Après l’Égypte, Israël a réussi à ajouter beaucoup de noms à sa liste d’États arabes avec lesquels il est en paix : la Jordanie, les Émirats arabes unis, le Bahreïn, le Maroc, le Soudan. En ce qui concerne l’Arabie saoudite, c’est une question de mois.

L’actuel premier ministre israélien répète à l’envi que son pays est menacé existentiellement par l’Iran, sans parvenir vraiment à convaincre. La jeunesse iranienne n’a pas la moindre hostilité envers Israël et l’axe chiite (Téhéran-Bagdad-Damas-Beyrouth-Sanaa), cher aux pasdarans, a beaucoup de plomb dans l’aile. L’antagonisme israélo-iranien est artificiel, car obéissant de part et d’autre à des motifs de politique intérieure.

Aujourd’hui, Israël est bien davantage menacé de l’intérieur que de l’extérieur. Il est d’abord menacé par une bombe démographique arabe. S’il ne parvient pas à créer un État arabe en Cisjordanie, comme le prévoyaient les accords d’Oslo de 1993, Israël va finir par contrôler un territoire où les juifs deviendront une minorité.

Israël est ensuite menacé par la division profonde de sa société entre juifs laïcs et juifs religieux. Le sionisme à l’origine de la fondation de l’État d’Israël était un mouvement laïc et socialiste. Il appartient au passé. Le libéralisme économique l’a emporté sur le socialisme ; seule une infime minorité d’Israéliens vit encore en kibboutz. Dans la société, le rapport démographique entre laïcs et religieux est en train de s’inverser au profit des seconds.
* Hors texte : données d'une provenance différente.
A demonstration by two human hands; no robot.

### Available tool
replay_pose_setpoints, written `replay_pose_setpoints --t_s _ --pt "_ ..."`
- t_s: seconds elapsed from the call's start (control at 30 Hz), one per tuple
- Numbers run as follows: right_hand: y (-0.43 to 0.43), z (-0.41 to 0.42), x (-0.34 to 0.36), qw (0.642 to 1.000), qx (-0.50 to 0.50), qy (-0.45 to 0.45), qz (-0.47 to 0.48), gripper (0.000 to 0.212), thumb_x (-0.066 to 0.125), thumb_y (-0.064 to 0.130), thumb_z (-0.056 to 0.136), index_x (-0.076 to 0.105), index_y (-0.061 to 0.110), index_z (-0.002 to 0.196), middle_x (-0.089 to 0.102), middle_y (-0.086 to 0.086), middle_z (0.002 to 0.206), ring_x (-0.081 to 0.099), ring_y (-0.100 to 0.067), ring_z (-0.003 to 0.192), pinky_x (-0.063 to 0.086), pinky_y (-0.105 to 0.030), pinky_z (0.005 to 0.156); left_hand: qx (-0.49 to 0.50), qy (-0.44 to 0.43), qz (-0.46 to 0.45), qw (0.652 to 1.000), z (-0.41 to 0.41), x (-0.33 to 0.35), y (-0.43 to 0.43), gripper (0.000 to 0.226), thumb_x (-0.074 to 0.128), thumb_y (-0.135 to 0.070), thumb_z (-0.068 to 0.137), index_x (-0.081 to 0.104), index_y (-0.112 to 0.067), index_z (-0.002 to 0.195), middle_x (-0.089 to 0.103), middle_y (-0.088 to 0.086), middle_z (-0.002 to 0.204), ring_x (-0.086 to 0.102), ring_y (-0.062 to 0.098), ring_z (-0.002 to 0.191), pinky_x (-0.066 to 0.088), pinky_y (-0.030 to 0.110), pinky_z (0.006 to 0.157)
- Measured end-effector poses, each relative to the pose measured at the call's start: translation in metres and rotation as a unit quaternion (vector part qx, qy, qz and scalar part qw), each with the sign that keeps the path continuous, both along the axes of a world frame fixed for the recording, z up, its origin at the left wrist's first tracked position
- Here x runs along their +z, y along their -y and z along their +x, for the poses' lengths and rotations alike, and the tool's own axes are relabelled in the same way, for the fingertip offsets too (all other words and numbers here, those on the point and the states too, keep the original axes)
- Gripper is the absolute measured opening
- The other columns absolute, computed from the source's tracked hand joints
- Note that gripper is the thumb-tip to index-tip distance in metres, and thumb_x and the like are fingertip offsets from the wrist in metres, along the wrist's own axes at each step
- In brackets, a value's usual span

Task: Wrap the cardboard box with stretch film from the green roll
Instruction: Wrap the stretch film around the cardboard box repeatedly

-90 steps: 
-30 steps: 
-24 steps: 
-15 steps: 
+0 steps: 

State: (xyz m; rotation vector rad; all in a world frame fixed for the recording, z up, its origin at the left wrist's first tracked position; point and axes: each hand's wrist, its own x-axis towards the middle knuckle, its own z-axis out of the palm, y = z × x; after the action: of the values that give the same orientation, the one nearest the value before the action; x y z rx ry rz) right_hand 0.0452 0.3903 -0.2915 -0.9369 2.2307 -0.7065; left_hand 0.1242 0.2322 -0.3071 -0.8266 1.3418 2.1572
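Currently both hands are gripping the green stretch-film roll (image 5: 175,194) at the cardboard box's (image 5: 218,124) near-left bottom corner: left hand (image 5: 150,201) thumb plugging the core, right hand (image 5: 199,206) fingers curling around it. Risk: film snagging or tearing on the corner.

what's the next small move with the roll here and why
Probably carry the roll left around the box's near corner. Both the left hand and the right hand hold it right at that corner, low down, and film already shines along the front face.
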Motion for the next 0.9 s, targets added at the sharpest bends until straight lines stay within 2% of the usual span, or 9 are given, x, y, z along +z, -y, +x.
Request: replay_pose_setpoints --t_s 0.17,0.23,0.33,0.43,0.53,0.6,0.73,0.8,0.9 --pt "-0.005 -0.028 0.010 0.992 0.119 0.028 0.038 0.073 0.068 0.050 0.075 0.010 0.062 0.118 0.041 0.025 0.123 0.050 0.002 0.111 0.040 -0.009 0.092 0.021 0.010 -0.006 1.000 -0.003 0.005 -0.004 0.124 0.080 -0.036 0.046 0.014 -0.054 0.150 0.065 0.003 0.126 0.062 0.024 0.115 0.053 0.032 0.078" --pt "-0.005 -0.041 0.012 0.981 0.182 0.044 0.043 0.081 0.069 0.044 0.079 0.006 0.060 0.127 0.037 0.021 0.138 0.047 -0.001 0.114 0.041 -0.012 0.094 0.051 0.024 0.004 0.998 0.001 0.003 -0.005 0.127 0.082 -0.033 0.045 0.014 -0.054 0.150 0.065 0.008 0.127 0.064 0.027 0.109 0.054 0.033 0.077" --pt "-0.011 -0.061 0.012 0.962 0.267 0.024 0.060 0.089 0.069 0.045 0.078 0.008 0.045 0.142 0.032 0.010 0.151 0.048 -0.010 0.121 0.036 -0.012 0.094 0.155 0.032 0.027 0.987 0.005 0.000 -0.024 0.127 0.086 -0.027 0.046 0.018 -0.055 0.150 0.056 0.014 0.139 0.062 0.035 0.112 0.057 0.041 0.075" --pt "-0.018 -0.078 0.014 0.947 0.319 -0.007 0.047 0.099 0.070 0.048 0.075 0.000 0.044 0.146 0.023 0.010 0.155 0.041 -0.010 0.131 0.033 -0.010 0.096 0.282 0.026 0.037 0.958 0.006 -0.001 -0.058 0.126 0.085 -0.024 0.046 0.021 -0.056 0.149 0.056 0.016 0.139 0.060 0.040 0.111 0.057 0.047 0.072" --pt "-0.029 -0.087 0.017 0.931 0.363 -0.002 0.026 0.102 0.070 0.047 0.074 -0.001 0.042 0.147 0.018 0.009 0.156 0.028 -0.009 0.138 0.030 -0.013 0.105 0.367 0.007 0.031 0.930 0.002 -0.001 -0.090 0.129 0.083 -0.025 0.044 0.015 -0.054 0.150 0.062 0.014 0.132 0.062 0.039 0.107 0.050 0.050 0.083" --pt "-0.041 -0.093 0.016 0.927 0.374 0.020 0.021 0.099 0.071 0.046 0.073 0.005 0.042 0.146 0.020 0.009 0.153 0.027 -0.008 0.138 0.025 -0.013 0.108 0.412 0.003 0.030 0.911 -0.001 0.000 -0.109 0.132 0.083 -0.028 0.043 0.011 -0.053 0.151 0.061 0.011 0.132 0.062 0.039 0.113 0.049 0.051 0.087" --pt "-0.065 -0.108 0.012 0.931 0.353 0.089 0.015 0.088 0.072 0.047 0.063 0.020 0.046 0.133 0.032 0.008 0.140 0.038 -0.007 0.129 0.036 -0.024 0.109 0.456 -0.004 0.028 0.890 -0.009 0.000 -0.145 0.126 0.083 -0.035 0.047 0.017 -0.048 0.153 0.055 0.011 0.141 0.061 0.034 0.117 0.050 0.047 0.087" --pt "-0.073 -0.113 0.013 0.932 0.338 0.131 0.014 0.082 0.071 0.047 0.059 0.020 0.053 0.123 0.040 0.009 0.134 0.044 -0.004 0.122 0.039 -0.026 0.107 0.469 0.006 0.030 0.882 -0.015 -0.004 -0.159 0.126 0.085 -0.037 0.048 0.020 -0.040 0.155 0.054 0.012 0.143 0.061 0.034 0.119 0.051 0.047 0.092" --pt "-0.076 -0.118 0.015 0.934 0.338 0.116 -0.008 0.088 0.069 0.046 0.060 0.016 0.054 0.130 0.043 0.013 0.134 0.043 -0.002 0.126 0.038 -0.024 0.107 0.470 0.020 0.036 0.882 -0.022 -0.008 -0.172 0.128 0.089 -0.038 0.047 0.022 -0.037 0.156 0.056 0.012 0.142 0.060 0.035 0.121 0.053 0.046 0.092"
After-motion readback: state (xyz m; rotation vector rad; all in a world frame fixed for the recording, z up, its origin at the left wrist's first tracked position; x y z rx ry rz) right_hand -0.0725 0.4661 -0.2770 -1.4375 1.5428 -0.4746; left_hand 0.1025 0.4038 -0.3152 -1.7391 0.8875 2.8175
Si les hommes de gauche et du centre manifestent autant contre la loi votée à la Knesset le 25 juillet 2023 par les nationalistes alliés aux partis religieux retirant du pouvoir à la Cour suprême, c’est qu’ils se sentent menacés dans leur mode de vie laïc. Deux tiers des startuppeurs israéliens ont pris des dispositions pour transférer leurs investissements à l’étranger. Joe Biden a critiqué les dispositions de la nouvelle loi. Mais les démocrates américains seront peu entendus : ils ne peuvent pas à la fois dénoncer le gouvernement des juges chez eux et vouloir le protéger chez leurs alliés israéliens…

La crise qu’Israël traverse est d’autant plus grave qu’elle touche à l’idéologie interne qui cimentait naguère sa société.